▸ **Exercise brief**:
Return the lines of the data below starting at the one holding "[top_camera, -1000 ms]" and ending at the one holding "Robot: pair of", word for word, leaving every picture out.

--- Exercise input Enclosed Below ---

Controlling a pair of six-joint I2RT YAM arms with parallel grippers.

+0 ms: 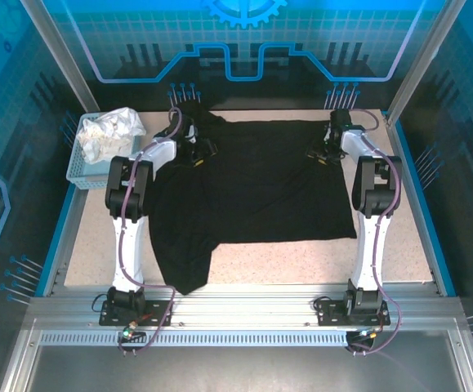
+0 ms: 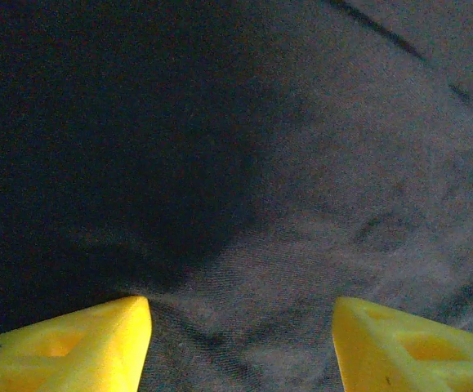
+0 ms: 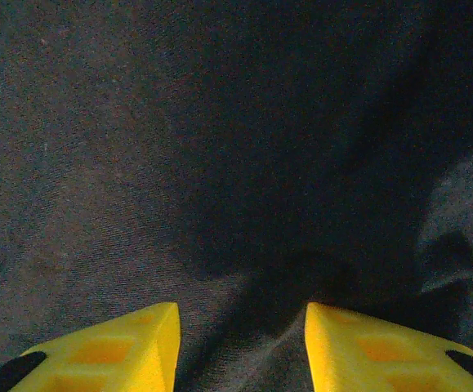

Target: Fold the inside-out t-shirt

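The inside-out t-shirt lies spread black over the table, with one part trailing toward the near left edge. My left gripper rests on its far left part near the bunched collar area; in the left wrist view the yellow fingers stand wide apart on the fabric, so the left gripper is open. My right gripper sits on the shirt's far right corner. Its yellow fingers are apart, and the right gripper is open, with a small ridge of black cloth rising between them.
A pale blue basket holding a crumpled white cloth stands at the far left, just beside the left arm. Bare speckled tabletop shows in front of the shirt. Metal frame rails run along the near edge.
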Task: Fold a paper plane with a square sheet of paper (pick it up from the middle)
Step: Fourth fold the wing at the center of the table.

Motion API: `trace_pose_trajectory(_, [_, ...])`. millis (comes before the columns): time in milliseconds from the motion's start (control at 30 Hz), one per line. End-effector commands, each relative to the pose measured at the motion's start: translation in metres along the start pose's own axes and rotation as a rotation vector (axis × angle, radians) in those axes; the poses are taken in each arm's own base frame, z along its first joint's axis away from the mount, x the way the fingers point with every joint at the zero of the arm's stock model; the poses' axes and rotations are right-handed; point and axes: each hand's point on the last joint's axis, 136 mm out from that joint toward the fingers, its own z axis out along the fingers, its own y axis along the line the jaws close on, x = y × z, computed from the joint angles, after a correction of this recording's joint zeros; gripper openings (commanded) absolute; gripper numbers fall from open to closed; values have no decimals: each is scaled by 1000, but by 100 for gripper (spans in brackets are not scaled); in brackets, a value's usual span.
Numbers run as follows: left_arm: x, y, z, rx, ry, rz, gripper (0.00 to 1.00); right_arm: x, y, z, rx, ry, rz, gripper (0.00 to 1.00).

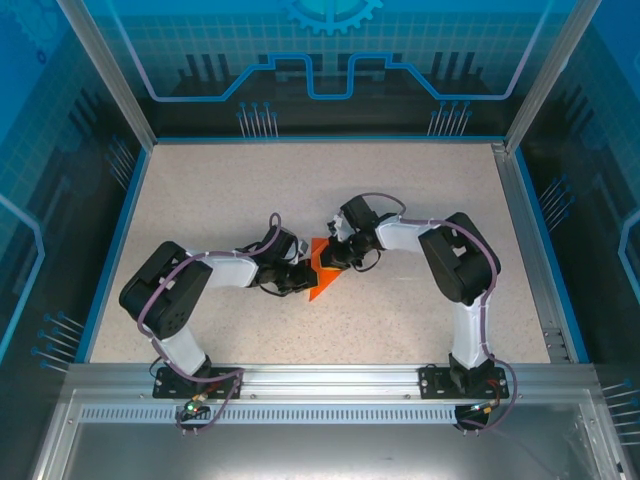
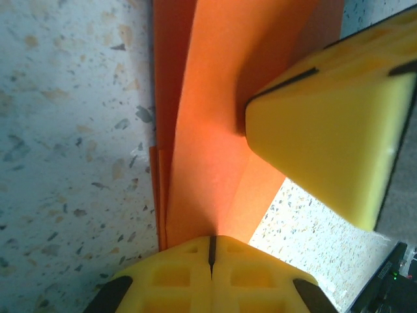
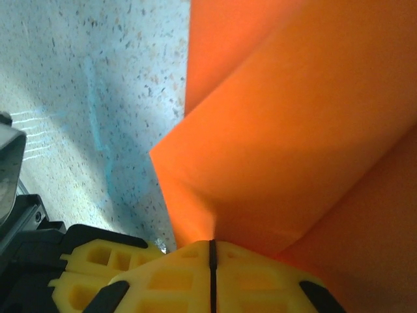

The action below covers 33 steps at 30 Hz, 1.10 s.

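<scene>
square sheet of paper (image 1: 323,278) on table (image 1: 420,200), between left end effector (image 1: 303,273) and right end effector (image 1: 336,256)

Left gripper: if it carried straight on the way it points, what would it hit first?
The orange paper pinched in the left gripper lies directly ahead. Just beyond it, slightly off to the side, the right gripper presses on the sheet, though depth is unclear.

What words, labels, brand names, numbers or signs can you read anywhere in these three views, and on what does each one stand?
No words, numbers or brand names can be read in any view.
Back panel: a gear emblem and circuit-style lines, which are drawings without letters.
Orange sheet of paper: plain and unprinted in the close wrist views too.
</scene>
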Motion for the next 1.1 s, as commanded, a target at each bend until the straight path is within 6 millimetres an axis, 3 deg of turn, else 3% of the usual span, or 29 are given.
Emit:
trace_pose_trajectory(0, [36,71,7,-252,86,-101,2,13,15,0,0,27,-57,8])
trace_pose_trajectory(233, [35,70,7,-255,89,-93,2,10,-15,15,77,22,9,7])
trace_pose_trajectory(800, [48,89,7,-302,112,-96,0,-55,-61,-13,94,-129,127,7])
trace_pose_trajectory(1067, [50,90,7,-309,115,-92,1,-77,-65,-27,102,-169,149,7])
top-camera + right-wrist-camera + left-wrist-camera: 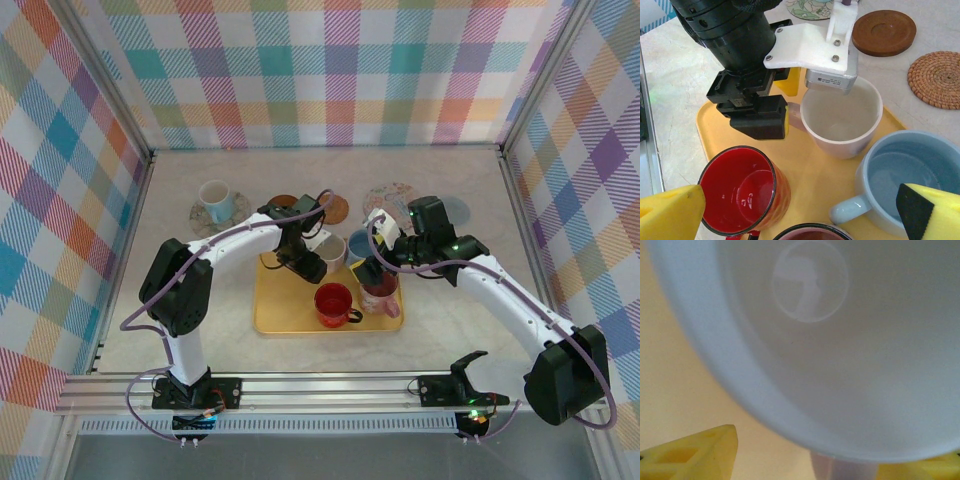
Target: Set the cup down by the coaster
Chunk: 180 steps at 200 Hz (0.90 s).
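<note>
Right wrist cam: left jaws parted, straddling handle of white cup point(842, 120) on yellow tray point(810, 170), no clamp seen. Right jaws wide apart over tray, holding nil.

Cup: a white cup point(850, 370), very close and blurred, its mouth turned toward the camera.
Cup floor: a round disc point(810, 282) near the top edge, with a paler smudge across it.
Rim: sweeps from the upper left down to the lower right.
Handle: a short pale stub point(842, 470) at the bottom edge, just under the rim.
Left gripper point(825, 462): jaws apart, with yellow fingertips point(695, 452) in both bottom corners and the handle between them.
Surface: pale yellow point(670, 380), left of the cup.
</note>
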Tool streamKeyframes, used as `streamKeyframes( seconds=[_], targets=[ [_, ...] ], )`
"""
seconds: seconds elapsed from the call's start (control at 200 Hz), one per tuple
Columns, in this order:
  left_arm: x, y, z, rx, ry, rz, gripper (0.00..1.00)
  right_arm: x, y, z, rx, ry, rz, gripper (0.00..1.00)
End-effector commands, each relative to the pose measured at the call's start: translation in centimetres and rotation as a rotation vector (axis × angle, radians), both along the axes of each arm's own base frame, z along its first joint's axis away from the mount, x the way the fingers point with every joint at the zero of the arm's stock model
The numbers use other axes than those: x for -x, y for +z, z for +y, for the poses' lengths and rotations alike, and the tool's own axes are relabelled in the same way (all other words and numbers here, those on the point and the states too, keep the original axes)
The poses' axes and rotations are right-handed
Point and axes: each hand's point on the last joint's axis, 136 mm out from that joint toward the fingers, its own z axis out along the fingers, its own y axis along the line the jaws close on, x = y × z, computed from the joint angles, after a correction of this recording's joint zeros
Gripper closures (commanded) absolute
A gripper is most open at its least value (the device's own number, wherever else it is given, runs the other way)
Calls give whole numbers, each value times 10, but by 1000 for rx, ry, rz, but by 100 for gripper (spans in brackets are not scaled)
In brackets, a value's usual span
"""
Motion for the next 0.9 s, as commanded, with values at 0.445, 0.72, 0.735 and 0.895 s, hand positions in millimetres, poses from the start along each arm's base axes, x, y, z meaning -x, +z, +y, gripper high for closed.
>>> streamKeyframes(
  seconds=[0.445, 0.72, 0.735, 0.895],
  targets=[
    [-6, -14, -20, 52, -30, 6, 51, -2, 6, 1, -41, -8, -10, 1],
    [-17, -17, -24, 64, -12, -41, 60, -3, 6, 0, -38, -13, -14, 1],
    [-18, -17, -24, 65, -11, -42, 60, -3, 6, 0, -38, -14, -13, 1],
    [-18, -20, -26, 68, -8, -38, 64, -4, 5, -2, -29, -23, -16, 1]
  ],
)
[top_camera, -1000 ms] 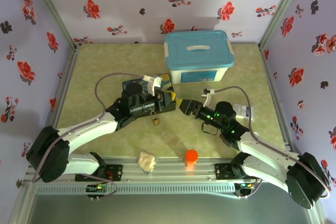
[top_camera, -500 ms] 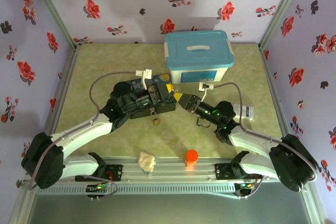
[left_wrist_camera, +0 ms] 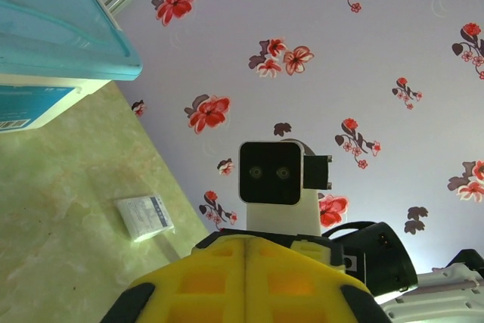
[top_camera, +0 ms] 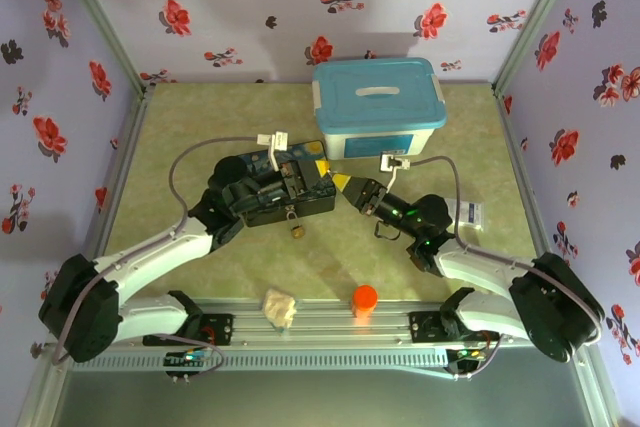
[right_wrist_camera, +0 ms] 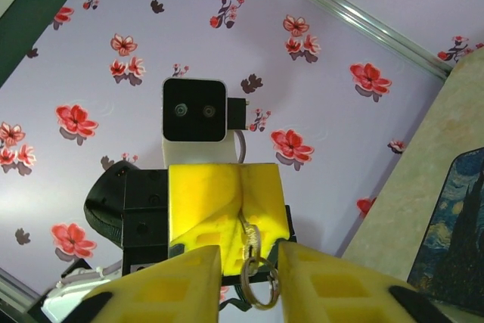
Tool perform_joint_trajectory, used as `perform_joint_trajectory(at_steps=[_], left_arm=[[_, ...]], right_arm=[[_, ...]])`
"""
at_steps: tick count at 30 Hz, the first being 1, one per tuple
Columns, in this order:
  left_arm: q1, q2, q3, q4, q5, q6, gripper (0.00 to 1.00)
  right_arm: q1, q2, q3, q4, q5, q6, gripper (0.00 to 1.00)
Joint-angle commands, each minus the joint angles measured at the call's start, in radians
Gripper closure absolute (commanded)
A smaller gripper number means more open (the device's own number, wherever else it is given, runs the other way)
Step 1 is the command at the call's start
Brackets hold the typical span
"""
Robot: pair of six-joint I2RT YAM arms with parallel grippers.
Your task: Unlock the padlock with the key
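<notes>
— What do you look like?
— White links [top_camera: 150, 250] between black joints [top_camera: 78, 299]; grey cables [top_camera: 176, 175] at both wrists; my fingers [left_wrist_camera: 212, 281] are ribbed yellow plastic.
— And the wrists?
— Each has a white boxy camera [left_wrist_camera: 274, 174] with two lenses; green lights [top_camera: 400, 214] glow on my right arm.

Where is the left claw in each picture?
Top external: left claw mid-table, just in front of the blue box, tip to tip with the right claw.
Left wrist: left claw at the bottom edge, yellow fingers pressed together.
Right wrist: left claw in the centre, facing the camera, pinching the key.
Shared landmark: the flowered wall.
</notes>
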Motion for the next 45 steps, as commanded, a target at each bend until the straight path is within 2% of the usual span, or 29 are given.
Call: perform_joint_trajectory(at_steps=[1, 10, 16, 28, 34, 38, 40, 45], left_arm=[[-0.001, -0.018, -0.008, 0.010, 0.009, 0.008, 1.00], [-0.012, -0.003, -0.009, 0.021, 0.009, -0.002, 1.00], [-0.019, 0.006, -0.011, 0.026, 0.011, -0.003, 1.00], [-0.022, 0.010, -0.007, 0.014, 0.015, 0.004, 1.00], [-0.023, 0.018, -0.004, 0.014, 0.013, 0.007, 1.00], [-0.022, 0.024, 0.003, 0.004, 0.012, 0.014, 1.00], [-0.022, 0.026, 0.003, 0.006, 0.014, 0.011, 1.00], [-0.022, 0.011, 0.009, -0.021, 0.014, 0.030, 1.00]], right_arm=[[-0.005, 0.008, 0.007, 0.063, -0.004, 0.001, 0.78], [-0.019, 0.000, -0.011, 0.070, 0.007, -0.014, 0.90], [-0.025, -0.005, -0.007, 0.033, 0.001, -0.025, 0.81], [-0.030, 0.006, -0.011, 0.036, -0.007, -0.030, 0.88], [-0.030, 0.028, -0.029, 0.085, -0.010, -0.005, 0.81], [-0.030, 0.057, -0.036, 0.128, -0.015, 0.010, 0.80], [-0.030, 0.068, -0.039, 0.153, -0.018, 0.017, 0.81], [-0.030, 0.079, -0.033, 0.164, -0.031, 0.023, 0.94]])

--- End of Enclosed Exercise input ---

▸ **Solution for this exercise**:
[top_camera, -1000 ms] 
[top_camera, -500 ms] 
[left_wrist_camera, +0 ms] 
[top_camera, +0 ms] 
[right_wrist_camera, +0 ms] 
Tool perform_joint_trajectory, used as `perform_joint_trajectory(at_steps=[_], left_arm=[[_, ...]], right_arm=[[_, ...]])`
"""
at_steps: tick count at 30 Hz, the first being 1, one per tuple
Columns, in this order:
  left_arm: q1, q2, q3, q4, q5, q6, gripper (0.00 to 1.00)
  right_arm: q1, q2, q3, q4, q5, q6, gripper (0.00 to 1.00)
Joint-angle commands, each minus the joint angles measured at the call's start, in radians
Gripper closure absolute (commanded)
A smaller gripper number means more open (the device's own number, wherever else it is given, runs the other way)
Step 1 is the command at the call's start
Brackets hold the typical span
"""
Robot: pair of six-joint I2RT YAM arms with parallel grippers.

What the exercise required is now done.